▶ **Task goal**
In the material below, the required lines run from the one containing "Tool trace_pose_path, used" through the one containing "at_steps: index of". Copy those lines exactly, ends included, and nothing else.

------

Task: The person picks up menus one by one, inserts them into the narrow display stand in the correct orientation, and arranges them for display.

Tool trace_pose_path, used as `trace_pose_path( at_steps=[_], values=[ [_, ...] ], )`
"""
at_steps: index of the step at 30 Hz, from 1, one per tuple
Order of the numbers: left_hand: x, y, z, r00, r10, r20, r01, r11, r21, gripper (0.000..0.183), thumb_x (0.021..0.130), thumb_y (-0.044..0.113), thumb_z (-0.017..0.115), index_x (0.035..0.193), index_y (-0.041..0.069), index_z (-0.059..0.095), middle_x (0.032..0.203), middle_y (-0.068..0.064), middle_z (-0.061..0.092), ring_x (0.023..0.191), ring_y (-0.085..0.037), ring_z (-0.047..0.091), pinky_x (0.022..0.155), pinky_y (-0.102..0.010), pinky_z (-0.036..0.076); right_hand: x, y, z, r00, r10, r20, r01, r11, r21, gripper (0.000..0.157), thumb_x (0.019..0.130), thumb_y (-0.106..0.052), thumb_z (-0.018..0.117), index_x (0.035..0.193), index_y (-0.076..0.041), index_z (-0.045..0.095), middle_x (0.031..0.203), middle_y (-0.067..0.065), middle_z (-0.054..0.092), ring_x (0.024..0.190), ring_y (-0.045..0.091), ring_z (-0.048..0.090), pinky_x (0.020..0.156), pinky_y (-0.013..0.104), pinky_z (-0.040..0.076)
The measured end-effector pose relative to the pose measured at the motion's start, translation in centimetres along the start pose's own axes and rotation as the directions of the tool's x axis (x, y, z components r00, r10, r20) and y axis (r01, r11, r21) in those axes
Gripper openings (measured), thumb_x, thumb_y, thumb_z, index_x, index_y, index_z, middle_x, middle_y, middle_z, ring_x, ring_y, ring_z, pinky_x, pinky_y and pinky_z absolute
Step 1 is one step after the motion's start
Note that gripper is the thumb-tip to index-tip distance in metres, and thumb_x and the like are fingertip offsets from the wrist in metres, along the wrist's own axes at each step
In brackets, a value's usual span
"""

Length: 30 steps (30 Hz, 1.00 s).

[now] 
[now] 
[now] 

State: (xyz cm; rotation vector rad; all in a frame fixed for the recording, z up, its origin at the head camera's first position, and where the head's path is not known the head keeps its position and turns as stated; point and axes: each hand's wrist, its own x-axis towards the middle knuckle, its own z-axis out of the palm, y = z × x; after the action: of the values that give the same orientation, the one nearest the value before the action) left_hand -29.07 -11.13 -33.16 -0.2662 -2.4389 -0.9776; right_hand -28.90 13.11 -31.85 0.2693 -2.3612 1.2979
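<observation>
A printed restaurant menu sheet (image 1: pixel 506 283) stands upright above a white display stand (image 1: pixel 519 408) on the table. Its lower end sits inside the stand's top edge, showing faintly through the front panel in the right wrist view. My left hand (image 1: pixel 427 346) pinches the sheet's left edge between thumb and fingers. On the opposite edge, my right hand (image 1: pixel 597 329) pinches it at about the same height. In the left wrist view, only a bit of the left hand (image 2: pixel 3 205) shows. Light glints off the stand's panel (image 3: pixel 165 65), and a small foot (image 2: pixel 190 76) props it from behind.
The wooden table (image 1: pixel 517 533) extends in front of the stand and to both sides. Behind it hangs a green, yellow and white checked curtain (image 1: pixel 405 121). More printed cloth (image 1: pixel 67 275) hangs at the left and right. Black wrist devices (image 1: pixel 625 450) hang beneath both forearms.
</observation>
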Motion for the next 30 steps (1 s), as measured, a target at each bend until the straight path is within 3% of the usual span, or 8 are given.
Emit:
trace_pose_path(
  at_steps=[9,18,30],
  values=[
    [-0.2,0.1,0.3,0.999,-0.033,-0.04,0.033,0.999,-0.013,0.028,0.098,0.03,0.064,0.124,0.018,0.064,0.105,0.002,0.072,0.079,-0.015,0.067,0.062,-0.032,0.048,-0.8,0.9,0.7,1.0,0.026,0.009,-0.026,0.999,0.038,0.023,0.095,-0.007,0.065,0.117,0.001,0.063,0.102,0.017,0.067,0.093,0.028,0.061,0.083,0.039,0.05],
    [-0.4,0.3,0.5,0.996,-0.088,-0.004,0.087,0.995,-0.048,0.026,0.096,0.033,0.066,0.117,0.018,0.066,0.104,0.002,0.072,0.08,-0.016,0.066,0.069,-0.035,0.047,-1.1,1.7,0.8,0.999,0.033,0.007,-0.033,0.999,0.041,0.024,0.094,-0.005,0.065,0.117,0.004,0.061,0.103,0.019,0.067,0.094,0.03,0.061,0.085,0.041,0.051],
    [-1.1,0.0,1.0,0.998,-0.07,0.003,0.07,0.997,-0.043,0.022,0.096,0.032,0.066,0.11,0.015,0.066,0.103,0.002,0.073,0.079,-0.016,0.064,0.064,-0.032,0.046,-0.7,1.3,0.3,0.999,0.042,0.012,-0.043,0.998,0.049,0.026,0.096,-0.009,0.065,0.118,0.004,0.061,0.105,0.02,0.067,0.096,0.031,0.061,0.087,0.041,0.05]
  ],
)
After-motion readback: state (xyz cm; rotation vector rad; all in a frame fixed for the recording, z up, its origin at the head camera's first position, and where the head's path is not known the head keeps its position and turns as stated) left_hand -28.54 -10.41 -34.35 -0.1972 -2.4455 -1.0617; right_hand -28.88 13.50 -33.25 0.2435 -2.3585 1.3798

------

▶ **Final answer**
Tool trace_pose_path, used as `trace_pose_path( at_steps=[_], values=[ [_, ...] ], )`
"""
at_steps: index of the step at 30 Hz, from 1, one per tuple

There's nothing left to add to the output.